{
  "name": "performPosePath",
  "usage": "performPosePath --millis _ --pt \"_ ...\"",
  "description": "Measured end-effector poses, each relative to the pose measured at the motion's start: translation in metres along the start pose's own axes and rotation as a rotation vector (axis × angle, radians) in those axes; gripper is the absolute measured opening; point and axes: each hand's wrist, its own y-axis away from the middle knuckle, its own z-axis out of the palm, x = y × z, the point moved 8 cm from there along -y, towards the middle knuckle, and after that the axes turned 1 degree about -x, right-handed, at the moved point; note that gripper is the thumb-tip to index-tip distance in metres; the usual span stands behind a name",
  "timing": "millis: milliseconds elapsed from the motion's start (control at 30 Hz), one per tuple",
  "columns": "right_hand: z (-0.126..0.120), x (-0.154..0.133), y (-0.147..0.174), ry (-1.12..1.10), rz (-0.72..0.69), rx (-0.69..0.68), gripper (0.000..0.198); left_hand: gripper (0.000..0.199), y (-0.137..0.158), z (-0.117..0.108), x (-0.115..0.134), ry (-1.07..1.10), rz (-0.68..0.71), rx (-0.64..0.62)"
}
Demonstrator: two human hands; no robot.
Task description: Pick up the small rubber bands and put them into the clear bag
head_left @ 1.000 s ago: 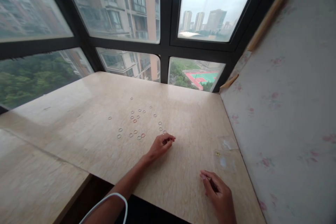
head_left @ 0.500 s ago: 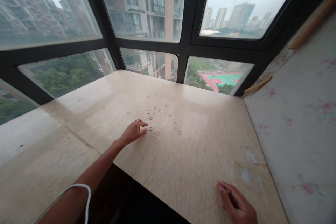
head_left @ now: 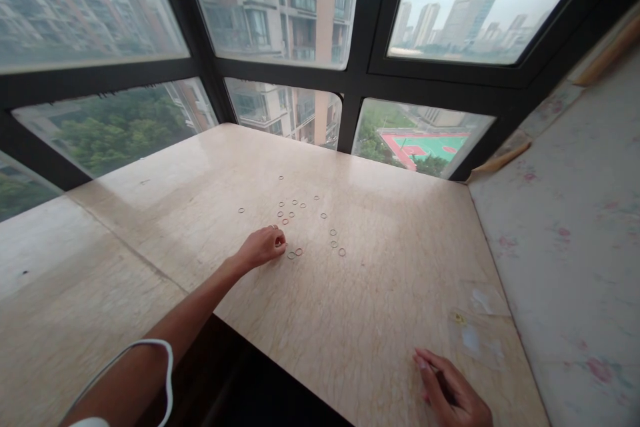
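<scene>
My left hand (head_left: 263, 247) is closed in a pinch on the tabletop, with thumb and fingertips at a small thin ring that they mostly hide. Just right of these fingertips lie a greenish ring (head_left: 291, 255) and a reddish ring (head_left: 299, 252), close together. Another reddish ring (head_left: 285, 221) sits just beyond the knuckles. Several more thin rings are scattered farther back and to the right, among them a dark ring (head_left: 342, 252). Near the front right, my right hand (head_left: 453, 390) rests with thumb and fingers pressed together; whatever they hold is hidden.
The marbled tabletop (head_left: 310, 320) runs back to dark-framed windows (head_left: 280, 73). A clear plastic packet (head_left: 475, 330) lies by the flowered wall (head_left: 565, 280) on the right. A white cable (head_left: 169, 373) loops over my left forearm. A dark gap (head_left: 250, 380) opens below the front edge.
My left thumb and fingers were apart beside a ring and have closed together over its place. My right hand stays nearly where it was. The view has shifted slightly.
</scene>
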Motion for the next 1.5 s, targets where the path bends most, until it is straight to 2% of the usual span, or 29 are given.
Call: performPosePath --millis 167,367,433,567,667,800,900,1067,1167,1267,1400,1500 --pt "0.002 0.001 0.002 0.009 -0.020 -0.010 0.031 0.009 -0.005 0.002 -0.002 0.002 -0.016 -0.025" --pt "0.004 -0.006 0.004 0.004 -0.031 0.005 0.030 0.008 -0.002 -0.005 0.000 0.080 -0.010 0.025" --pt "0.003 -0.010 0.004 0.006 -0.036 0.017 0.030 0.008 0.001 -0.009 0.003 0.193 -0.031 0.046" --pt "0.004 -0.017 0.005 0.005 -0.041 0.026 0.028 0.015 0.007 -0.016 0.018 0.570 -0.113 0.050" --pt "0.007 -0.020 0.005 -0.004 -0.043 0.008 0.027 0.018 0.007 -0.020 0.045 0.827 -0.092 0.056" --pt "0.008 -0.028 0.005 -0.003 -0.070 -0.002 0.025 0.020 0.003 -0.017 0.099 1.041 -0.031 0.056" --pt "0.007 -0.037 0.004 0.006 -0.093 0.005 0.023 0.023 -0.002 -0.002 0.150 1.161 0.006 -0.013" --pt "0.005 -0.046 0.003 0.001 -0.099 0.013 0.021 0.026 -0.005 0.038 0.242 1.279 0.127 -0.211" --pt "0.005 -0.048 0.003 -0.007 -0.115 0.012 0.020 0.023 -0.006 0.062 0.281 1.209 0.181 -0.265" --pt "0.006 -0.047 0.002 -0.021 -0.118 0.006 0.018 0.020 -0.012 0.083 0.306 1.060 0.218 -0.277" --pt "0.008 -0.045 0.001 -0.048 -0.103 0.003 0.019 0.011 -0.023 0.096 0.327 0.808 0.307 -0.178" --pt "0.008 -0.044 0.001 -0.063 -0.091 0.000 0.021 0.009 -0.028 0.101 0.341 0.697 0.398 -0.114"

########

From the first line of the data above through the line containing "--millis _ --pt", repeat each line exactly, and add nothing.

Result of the exercise
{
  "name": "performPosePath",
  "usage": "performPosePath --millis _ --pt \"_ ...\"",

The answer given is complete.